[Excerpts from a dataset]
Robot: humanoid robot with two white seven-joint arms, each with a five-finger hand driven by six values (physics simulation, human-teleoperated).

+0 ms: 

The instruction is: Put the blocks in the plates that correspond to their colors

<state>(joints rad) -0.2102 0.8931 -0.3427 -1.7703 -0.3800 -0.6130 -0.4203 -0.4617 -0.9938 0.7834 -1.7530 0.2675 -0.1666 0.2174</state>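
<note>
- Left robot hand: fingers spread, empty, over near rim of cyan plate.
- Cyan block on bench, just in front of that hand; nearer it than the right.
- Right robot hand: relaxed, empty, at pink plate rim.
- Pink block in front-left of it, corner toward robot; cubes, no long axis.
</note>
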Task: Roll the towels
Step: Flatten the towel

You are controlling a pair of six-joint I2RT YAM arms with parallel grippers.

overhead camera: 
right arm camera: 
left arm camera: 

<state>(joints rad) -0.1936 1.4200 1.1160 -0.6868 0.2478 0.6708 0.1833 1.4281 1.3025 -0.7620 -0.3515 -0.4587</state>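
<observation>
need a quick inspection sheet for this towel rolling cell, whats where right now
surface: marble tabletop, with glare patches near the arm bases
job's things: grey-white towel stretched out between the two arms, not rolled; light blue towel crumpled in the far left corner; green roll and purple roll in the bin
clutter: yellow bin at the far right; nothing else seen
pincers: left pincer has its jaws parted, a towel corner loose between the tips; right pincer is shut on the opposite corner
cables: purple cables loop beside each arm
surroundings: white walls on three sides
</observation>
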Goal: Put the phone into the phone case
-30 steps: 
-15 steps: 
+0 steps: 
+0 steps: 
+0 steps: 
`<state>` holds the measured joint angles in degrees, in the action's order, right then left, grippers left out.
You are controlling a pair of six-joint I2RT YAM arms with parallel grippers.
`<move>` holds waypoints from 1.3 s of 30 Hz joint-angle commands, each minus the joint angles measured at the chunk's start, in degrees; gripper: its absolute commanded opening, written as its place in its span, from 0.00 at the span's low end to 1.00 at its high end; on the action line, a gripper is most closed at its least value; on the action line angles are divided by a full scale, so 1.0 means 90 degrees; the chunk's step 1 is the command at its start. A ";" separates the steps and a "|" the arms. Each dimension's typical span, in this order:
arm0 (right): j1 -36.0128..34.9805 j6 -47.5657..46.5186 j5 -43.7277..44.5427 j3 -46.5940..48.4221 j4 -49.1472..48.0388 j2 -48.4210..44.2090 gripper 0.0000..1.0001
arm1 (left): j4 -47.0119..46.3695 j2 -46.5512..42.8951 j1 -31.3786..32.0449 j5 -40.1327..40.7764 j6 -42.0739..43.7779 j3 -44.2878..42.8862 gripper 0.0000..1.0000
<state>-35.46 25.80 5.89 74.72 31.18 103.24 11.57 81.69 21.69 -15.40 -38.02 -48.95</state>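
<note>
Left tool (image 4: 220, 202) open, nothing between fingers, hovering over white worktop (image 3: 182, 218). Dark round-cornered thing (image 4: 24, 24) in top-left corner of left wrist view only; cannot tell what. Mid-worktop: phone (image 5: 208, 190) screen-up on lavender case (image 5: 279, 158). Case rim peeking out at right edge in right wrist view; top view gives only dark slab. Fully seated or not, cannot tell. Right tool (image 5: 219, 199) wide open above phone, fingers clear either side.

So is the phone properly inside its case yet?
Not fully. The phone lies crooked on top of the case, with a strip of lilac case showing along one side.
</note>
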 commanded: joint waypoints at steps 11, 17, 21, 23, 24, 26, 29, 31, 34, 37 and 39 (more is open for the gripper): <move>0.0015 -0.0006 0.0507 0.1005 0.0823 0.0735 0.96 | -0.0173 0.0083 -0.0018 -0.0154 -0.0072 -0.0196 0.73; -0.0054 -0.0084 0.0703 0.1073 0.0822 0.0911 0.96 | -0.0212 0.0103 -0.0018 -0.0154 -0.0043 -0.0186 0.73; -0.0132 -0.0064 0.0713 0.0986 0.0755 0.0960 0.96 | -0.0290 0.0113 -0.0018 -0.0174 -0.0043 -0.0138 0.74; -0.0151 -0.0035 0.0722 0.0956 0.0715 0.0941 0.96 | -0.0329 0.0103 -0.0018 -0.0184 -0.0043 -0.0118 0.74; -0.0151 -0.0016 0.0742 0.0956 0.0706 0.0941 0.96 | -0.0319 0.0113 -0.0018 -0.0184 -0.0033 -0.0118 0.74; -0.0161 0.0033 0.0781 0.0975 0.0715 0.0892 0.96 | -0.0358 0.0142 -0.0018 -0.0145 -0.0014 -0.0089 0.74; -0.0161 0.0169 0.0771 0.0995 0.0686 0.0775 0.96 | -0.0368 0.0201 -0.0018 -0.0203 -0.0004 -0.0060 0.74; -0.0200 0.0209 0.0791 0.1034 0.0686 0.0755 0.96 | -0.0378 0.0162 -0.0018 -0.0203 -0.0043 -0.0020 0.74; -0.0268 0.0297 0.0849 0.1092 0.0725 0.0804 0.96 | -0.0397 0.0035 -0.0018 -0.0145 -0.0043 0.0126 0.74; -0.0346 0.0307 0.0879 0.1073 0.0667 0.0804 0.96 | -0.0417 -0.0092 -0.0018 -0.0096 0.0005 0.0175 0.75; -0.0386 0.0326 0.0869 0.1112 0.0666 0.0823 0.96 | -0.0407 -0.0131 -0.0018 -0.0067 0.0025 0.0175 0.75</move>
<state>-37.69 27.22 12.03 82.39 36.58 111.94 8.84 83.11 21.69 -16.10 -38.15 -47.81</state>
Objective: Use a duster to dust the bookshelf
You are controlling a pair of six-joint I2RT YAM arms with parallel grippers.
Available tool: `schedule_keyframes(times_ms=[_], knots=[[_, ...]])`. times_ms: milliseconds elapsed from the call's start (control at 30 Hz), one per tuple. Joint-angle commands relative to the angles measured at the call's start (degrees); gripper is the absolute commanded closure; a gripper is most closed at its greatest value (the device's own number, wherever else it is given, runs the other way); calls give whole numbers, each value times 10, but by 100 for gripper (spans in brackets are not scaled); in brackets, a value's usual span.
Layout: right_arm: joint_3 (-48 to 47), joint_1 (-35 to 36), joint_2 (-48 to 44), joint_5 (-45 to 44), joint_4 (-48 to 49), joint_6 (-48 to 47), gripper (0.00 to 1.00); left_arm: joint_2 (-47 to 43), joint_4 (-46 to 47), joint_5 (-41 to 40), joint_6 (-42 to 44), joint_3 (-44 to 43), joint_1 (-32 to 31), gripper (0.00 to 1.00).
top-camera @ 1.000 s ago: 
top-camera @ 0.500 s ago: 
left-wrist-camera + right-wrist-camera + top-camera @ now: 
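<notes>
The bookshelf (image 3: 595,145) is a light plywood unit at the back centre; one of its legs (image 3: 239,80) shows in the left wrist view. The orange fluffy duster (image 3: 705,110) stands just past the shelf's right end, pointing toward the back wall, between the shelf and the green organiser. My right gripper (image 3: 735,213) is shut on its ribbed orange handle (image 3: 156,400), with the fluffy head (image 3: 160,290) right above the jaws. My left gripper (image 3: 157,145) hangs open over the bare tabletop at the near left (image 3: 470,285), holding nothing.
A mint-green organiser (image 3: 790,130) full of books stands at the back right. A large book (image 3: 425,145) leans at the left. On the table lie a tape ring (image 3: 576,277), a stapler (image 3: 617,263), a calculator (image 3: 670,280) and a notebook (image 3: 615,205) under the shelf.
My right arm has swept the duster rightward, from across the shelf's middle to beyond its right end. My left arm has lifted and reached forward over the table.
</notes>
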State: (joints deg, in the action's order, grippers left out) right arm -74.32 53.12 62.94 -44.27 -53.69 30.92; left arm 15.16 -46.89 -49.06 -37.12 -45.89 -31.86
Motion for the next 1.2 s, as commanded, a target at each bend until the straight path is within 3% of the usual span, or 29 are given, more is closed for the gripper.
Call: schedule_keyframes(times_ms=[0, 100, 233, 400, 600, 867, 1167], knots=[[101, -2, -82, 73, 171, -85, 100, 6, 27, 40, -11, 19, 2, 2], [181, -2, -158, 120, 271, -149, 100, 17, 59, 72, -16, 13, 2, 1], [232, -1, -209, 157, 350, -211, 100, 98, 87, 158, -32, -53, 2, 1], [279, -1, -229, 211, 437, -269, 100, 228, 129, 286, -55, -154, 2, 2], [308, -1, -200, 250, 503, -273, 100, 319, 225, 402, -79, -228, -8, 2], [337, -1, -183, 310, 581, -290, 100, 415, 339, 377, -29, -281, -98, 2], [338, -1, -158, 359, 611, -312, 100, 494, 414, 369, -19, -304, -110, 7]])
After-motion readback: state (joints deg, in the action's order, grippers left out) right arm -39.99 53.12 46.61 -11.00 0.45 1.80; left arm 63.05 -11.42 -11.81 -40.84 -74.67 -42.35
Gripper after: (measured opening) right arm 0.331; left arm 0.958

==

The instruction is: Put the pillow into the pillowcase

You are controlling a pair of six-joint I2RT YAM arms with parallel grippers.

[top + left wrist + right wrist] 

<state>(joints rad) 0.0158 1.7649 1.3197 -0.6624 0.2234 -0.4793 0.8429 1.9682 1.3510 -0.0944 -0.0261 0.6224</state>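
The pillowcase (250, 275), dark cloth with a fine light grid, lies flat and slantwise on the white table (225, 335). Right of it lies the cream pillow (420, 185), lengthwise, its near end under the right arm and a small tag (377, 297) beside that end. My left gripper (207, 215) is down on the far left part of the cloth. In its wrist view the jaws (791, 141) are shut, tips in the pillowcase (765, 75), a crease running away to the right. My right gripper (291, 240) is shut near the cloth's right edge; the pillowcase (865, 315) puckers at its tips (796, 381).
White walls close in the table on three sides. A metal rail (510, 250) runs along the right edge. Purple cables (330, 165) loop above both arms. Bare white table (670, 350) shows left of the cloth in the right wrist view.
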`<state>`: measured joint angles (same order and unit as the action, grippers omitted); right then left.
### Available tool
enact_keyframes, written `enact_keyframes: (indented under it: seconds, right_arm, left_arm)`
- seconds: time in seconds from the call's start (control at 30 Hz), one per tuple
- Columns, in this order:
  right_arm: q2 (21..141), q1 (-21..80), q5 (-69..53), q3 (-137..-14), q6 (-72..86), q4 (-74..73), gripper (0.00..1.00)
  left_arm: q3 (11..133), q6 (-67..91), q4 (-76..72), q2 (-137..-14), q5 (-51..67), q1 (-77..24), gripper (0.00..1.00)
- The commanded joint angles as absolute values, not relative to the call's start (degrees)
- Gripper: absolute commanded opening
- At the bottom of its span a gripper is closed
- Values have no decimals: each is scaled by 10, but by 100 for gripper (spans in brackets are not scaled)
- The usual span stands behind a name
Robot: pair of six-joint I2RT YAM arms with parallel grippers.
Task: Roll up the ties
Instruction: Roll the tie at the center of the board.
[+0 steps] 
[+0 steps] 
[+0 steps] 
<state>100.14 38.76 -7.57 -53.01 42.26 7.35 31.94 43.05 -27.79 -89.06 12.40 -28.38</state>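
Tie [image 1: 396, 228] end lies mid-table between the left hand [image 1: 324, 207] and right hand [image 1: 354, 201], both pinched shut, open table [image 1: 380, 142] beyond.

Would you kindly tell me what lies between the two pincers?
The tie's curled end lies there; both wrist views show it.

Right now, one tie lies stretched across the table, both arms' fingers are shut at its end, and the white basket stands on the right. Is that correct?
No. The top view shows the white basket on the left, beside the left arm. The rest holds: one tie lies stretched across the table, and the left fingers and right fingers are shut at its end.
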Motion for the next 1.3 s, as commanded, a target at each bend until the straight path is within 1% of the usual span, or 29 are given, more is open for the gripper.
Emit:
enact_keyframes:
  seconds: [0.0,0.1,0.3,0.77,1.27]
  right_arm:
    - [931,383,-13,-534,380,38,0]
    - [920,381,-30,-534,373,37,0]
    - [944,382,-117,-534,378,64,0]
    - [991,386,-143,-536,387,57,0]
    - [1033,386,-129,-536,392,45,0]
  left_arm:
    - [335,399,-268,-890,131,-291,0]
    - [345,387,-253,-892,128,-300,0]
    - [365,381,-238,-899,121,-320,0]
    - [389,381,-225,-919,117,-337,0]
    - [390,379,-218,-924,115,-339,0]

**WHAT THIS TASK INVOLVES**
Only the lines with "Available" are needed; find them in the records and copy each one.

**TASK RESPONSE**
Available tool: `schedule_keyframes(times_ms=[_], knots=[[_, ...]])`. times_ms: milliseconds elapsed from the call's start (control at 30 Hz), one per tuple. Joint-angle commands relative to the angles measured at the call's start (degrees); gripper is the absolute commanded closure; a gripper is most closed at its greatest value (the device's own number, wherever else it is given, runs the other way); calls give whole numbers, each value times 10, but by 100 for gripper (spans in brackets are not scaled); in brackets, a value's usual span.
### Available tool

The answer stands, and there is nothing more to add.